**Exercise:**
Your output should be the listing itself, repeated exactly.

**Raw data:**
= Beginning of Section =

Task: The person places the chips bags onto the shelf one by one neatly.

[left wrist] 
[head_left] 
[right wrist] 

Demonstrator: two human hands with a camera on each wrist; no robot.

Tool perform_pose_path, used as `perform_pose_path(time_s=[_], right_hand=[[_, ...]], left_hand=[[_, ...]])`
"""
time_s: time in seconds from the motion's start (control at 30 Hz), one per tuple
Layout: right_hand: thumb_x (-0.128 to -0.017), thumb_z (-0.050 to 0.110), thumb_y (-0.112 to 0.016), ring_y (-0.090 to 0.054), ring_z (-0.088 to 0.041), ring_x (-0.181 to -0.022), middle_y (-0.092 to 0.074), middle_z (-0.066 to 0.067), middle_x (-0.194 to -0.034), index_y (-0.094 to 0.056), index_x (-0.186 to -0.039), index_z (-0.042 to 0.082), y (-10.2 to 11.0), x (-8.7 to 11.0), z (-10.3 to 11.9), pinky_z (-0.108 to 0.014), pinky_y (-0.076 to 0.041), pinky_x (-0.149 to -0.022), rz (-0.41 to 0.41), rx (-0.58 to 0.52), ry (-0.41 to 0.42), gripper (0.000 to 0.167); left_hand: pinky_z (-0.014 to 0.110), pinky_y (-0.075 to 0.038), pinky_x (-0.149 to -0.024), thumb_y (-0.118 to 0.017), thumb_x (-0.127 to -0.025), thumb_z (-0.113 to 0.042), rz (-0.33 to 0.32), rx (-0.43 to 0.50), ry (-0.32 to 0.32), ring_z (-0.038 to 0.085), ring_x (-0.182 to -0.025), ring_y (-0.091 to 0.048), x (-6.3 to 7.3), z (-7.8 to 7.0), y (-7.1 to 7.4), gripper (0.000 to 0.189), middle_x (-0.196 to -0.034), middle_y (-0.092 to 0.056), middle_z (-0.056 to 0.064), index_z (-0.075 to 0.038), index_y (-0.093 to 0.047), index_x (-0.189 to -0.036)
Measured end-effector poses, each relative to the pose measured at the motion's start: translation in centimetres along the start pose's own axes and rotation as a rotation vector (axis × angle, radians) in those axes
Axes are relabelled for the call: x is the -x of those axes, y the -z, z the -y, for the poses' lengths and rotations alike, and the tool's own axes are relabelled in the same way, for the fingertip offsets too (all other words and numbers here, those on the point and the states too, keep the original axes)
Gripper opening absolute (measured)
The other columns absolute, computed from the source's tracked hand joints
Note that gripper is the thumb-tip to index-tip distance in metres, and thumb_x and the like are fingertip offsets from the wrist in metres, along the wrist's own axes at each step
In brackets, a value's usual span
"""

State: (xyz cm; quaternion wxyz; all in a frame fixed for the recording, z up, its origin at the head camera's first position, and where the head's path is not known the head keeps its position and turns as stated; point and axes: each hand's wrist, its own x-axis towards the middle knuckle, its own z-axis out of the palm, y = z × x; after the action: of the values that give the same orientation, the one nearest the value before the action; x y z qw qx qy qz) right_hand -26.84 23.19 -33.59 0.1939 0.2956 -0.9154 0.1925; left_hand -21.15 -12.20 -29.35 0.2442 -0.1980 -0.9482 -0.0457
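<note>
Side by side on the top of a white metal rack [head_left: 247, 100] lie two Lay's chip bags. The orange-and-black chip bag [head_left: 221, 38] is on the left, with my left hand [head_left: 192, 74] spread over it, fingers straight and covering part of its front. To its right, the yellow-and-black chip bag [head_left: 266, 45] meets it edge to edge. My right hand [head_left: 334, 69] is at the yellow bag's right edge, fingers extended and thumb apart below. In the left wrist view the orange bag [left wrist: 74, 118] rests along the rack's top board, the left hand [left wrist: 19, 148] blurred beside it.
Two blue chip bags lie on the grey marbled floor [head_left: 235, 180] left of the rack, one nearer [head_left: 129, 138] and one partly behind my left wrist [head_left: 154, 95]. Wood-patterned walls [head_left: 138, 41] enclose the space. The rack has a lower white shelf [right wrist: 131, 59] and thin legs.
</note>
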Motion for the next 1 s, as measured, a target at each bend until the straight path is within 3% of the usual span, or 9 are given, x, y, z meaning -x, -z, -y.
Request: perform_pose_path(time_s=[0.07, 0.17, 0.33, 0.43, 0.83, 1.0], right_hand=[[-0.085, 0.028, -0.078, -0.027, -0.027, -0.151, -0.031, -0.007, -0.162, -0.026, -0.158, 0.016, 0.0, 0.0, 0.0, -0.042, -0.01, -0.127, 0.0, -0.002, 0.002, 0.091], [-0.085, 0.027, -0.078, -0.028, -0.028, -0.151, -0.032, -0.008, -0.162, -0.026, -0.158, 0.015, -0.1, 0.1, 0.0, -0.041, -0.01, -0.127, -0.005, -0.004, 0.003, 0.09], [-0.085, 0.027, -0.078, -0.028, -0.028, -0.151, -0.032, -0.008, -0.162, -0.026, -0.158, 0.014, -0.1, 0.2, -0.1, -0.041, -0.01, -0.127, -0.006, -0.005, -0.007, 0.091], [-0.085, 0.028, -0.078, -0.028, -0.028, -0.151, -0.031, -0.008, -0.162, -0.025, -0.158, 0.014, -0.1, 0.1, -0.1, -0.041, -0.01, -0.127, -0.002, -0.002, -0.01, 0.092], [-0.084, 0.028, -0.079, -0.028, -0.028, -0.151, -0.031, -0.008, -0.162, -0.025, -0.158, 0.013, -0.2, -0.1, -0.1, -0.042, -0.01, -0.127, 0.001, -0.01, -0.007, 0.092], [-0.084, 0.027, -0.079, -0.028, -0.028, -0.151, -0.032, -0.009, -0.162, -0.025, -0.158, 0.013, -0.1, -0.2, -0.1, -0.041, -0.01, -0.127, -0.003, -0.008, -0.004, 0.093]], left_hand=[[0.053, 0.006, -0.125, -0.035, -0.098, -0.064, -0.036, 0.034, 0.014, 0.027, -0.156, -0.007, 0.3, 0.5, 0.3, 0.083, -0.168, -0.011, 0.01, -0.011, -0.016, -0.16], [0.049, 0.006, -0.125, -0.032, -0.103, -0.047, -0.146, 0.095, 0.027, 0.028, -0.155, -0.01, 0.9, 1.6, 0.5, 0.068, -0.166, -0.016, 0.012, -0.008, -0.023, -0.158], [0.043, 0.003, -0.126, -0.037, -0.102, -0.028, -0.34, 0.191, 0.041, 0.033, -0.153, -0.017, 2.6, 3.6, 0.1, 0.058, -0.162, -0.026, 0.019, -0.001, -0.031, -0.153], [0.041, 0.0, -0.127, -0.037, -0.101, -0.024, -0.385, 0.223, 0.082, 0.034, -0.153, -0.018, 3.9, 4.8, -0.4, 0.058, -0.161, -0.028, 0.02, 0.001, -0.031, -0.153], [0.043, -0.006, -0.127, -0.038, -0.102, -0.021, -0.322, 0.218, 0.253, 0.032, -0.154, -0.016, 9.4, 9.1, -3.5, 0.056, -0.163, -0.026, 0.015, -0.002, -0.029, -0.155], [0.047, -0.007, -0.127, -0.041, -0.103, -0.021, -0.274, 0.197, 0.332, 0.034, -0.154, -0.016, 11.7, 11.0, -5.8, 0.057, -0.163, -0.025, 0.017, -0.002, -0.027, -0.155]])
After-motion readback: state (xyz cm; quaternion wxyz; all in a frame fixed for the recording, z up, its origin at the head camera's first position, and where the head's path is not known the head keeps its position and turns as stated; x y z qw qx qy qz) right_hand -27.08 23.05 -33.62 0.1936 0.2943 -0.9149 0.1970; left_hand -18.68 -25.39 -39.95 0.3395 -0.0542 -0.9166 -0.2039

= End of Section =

**Written response:**
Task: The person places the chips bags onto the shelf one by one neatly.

[left wrist] 
[head_left] 
[right wrist] 

Demonstrator: two human hands with a camera on each wrist; no robot.

Tool perform_pose_path, used as `perform_pose_path(time_s=[_], right_hand=[[_, ...]], left_hand=[[_, ...]])`
"""
time_s: time in seconds from the motion's start (control at 30 Hz), one per tuple
Layout: right_hand: thumb_x (-0.128 to -0.017), thumb_z (-0.050 to 0.110), thumb_y (-0.112 to 0.016), ring_y (-0.090 to 0.054), ring_z (-0.088 to 0.041), ring_x (-0.181 to -0.022), middle_y (-0.092 to 0.074), middle_z (-0.066 to 0.067), middle_x (-0.194 to -0.034), index_y (-0.094 to 0.056), index_x (-0.186 to -0.039), index_z (-0.042 to 0.082), y (-10.2 to 11.0), x (-8.7 to 11.0), z (-10.3 to 11.9), pinky_z (-0.108 to 0.014), pinky_y (-0.076 to 0.041), pinky_x (-0.149 to -0.022), rz (-0.41 to 0.41), rx (-0.58 to 0.52), ry (-0.41 to 0.42), gripper (0.000 to 0.167); left_hand: pinky_z (-0.014 to 0.110), pinky_y (-0.075 to 0.038), pinky_x (-0.149 to -0.024), thumb_y (-0.118 to 0.017), thumb_x (-0.127 to -0.025), thumb_z (-0.113 to 0.042), rz (-0.33 to 0.32), rx (-0.43 to 0.50), ry (-0.32 to 0.32), ring_z (-0.038 to 0.085), ring_x (-0.182 to -0.025), ring_y (-0.091 to 0.048), x (-6.3 to 7.3), z (-7.8 to 7.0), y (-7.1 to 7.4), gripper (0.000 to 0.189), middle_x (-0.196 to -0.034), middle_y (-0.092 to 0.056), middle_z (-0.056 to 0.064), index_z (-0.075 to 0.038), index_y (-0.093 to 0.047), index_x (-0.189 to -0.036)
Measured end-effector poses, each relative to the pose measured at the motion's start: translation in centimetres along the start pose's own axes and rotation as a rotation vector (axis × angle, radians) in those axes
Axes are relabelled for the call: x is the -x of those axes, y the -z, z the -y, for the poses' lengths and rotations alike, and the tool's own axes are relabelled in the same way, for the fingertip offsets too (all other words and numbers here, those on the point and the states too, keep the original axes)
Gripper opening absolute (measured)
The other columns absolute, computed from the source's tracked hand joints
Note that gripper is the thumb-tip to index-tip distance in metres, and thumb_x and the like are fingertip offsets from the wrist in metres, along the wrist's own axes at each step
In brackets, a value's usual span
"""

State: (xyz cm; quaternion wxyz; all in a frame fixed for the recording, z up, its origin at the head camera's first position, and where the head's path is not known the head keeps its position and turns as stated; point and axes: each hand's wrist, its own x-axis towards the middle knuckle, its own z-axis out of the palm, y = z × x; after the action: of the values that give the same orientation, the one nearest the value before the action; x y z qw qx qy qz) right_hand -26.84 23.19 -33.59 0.1939 0.2956 -0.9154 0.1925; left_hand -21.15 -12.20 -29.35 0.2442 -0.1980 -0.9482 -0.0457
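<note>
Side by side on the top of a white metal rack [head_left: 247, 100] lie two Lay's chip bags. The orange-and-black chip bag [head_left: 221, 38] is on the left, with my left hand [head_left: 192, 74] spread over it, fingers straight and covering part of its front. To its right, the yellow-and-black chip bag [head_left: 266, 45] meets it edge to edge. My right hand [head_left: 334, 69] is at the yellow bag's right edge, fingers extended and thumb apart below. In the left wrist view the orange bag [left wrist: 74, 118] rests along the rack's top board, the left hand [left wrist: 19, 148] blurred beside it.
Two blue chip bags lie on the grey marbled floor [head_left: 235, 180] left of the rack, one nearer [head_left: 129, 138] and one partly behind my left wrist [head_left: 154, 95]. Wood-patterned walls [head_left: 138, 41] enclose the space. The rack has a lower white shelf [right wrist: 131, 59] and thin legs.
</note>
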Motion for the next 1 s, as measured, a target at each bend until the straight path is within 3% of the usual span, or 9 are given, x, y, z meaning -x, -z, -y.
Request: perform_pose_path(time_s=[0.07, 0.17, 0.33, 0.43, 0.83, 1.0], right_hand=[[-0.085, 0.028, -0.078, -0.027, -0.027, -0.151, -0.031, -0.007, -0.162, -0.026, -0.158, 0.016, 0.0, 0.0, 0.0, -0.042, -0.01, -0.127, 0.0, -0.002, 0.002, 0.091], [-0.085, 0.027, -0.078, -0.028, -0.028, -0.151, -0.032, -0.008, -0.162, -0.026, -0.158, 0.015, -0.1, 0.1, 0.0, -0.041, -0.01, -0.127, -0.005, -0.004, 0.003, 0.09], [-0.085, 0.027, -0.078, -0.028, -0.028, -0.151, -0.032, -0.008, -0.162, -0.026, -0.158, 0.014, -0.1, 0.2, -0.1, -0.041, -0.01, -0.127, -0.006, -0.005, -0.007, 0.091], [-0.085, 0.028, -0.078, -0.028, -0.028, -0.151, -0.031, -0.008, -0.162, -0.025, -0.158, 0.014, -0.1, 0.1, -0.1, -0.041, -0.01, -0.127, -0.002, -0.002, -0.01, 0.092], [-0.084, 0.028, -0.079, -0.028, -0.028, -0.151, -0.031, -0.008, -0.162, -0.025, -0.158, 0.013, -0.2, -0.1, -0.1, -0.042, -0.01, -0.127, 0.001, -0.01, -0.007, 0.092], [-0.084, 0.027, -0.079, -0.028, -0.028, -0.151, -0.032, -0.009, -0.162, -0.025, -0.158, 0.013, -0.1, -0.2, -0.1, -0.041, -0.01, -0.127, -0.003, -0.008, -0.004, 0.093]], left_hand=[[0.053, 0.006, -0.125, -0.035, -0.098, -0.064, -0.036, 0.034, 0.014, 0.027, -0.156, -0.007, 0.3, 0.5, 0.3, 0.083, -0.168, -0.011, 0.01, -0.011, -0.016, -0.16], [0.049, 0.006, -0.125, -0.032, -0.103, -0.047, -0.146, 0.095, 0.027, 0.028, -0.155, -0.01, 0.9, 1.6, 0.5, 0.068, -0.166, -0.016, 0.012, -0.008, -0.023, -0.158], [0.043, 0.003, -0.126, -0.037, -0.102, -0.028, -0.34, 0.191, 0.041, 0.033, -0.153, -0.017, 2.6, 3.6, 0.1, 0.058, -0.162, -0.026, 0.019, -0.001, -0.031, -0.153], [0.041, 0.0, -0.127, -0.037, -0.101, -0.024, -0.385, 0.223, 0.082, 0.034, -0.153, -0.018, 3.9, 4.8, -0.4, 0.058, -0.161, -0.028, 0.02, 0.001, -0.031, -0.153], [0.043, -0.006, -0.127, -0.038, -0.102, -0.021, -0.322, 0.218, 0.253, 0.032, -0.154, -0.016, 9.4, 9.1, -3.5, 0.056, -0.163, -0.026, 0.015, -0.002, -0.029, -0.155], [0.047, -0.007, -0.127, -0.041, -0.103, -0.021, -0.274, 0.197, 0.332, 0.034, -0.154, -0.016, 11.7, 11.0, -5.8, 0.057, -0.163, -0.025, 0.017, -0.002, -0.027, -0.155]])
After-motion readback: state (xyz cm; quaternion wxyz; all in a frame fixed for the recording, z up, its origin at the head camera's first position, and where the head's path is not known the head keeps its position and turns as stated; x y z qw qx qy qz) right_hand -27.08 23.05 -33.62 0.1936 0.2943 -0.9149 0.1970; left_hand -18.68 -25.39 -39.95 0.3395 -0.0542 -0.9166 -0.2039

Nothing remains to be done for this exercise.